Les coups de filet contre les bandes de quartiers qui sèment la terreur parmi la population se multiplient à travers le pays. Chaque jour, les services de sécurité annoncent le démantèlement de réseaux criminels impliqués dans le trafic de drogue, le port d’armes prohibées, les agressions ou encore les atteintes à l’ordre public. Une mobilisation qui traduit la volonté des pouvoirs publics de restaurer durablement la sécurité dans les quartiers et de mettre fin au sentiment d’impunité dont profitent certains délinquants. À Alger, une vaste opération menée par les services de la police s’est soldée par l’arrestation de 42 individus et la saisie d’un important lot d’armes blanches et de quantités de drogues. La dernière opération en date a été menée par les services de la sûreté de wilaya d’El-Tarf. Les policiers de la daïra de Dréan ont démantelé une bande de quartier qui semait la peur parmi les habitants. 6 individus ont été arrêtés et une quantité importante d’armes blanches prohibées a été saisie. Cette intervention s’inscrit dans le cadre de la lutte contre les différentes formes de criminalité et contre les bandes qui menacent la sécurité des citoyens et la tranquillité publique, conformément à l’engagement des autorités de mettre fin à ce phénomène. Ces opérations qui illustrent une réalité de la lutte contre les bandes de quartiers ne se limitent pas aux trafiquants de drogue ou aux détenteurs d’armes. Elle visent également à rétablir l’autorité de la loi dans les espaces publics, là où certains individus tentent d’imposer leurs propres règles en intimidant les habitants. Dans plusieurs grandes villes, des groupes de jeunes s’approprient parfois des rues, des places ou des cités, multipliant provocations, violences, rodéos, dégradations ou occupations illicites des espaces communs. Ces comportements alimentent un climat d’insécurité qui prive les citoyens de leur droit fondamental à circuler et à vivre sereinement dans leur quartier.

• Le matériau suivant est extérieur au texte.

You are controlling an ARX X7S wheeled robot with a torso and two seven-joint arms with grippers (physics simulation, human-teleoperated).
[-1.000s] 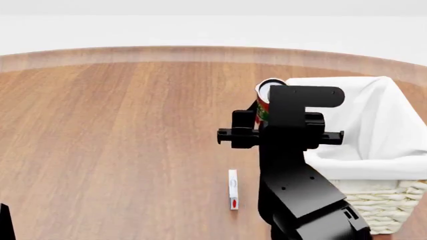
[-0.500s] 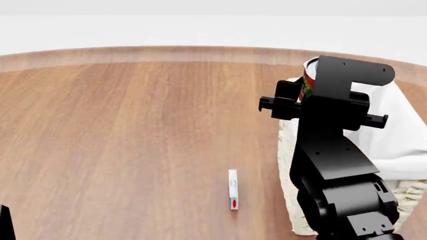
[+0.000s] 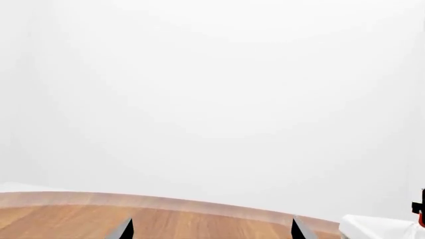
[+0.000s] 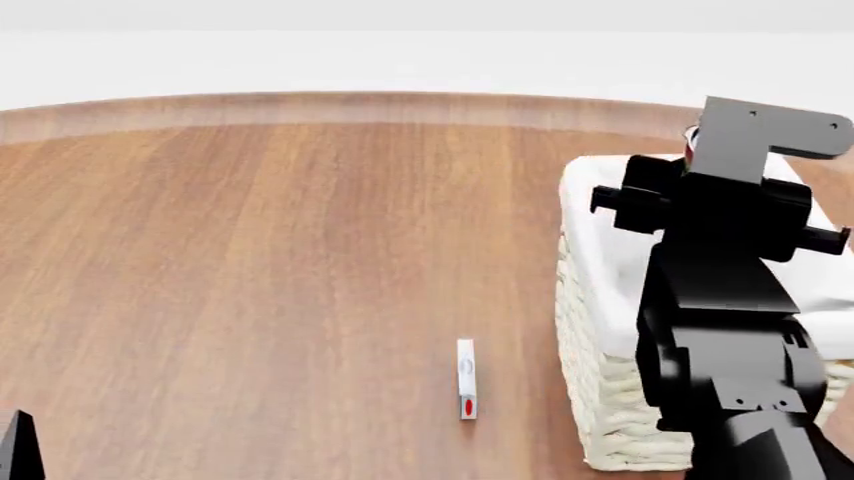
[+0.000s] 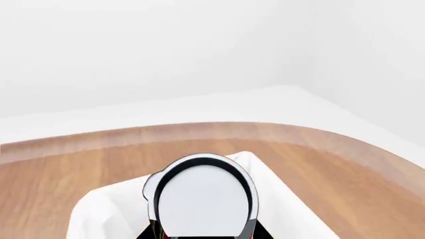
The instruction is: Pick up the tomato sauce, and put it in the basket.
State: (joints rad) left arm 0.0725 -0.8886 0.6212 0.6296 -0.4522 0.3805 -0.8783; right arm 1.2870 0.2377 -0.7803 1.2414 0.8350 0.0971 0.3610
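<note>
Tomato sauce (image 5: 201, 199) sits clamped in our right gripper (image 4: 721, 215), already lifted off the table (image 4: 267, 260) and held above the basket (image 4: 601, 400); lowering and letting go remain. Farther off, our left gripper (image 3: 211, 230) waits with fingertips apart, empty.

1. We count one tomato sauce (image 5: 202, 199) can, sitting in the right pincer (image 4: 694, 150), which is closed around it.
2. We count one basket (image 4: 597, 330), directly beneath that pincer.
3. We count one small white packet with a red mark (image 4: 466, 378), lying on the table well to the left of the pincer and nearer the robot.
4. We count one wooden table (image 4: 267, 260).
5. We count two pincers; the left pincer (image 3: 211, 230) shows only two dark fingertips, spread apart.
</note>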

Une responsabilité collective
L’action des services de sécurité demeure essentielle, mais elle ne peut, à elle seule, venir à bout de ce phénomène. La prévention et la lutte contre la délinquance nécessitent également l’implication des citoyens. Sans se substituer aux forces de l’ordre ni prendre de risques inconsidérés, chacun peut contribuer à la préservation de la sécurité collective en refusant de banaliser les actes de violence, les agressions, les dégradations ou les violations répétées des règles qui régissent les espaces publics. Signaler les faits aux autorités compétentes, soutenir les victimes et promouvoir une culture du respect de la loi participent à renforcer le lien entre la population et les institutions. La sécurité d’un quartier ne dépend pas uniquement de la présence policière. Elle repose aussi sur une vigilance citoyenne, une solidarité entre voisins et le refus collectif de laisser une minorité imposer la loi de la peur. La lutte contre les bandes de quartiers dépasse la seule dimension sécuritaire. Elle constitue un enjeu de cohésion sociale et de protection des jeunes contre les dérives de la criminalité organisée, souvent alimentée par les stupéfiants et les armes blanches. Les récentes opérations menées à travers le pays témoignent d’une intensification de cette lutte. Elles rappellent également que la reconquête durable des quartiers passe par une action coordonnée entre les institutions, les familles, les associations, les établissements scolaires et les citoyens, afin que l’espace public demeure un lieu de vie, de partage et de sécurité pour tous.
Ania N.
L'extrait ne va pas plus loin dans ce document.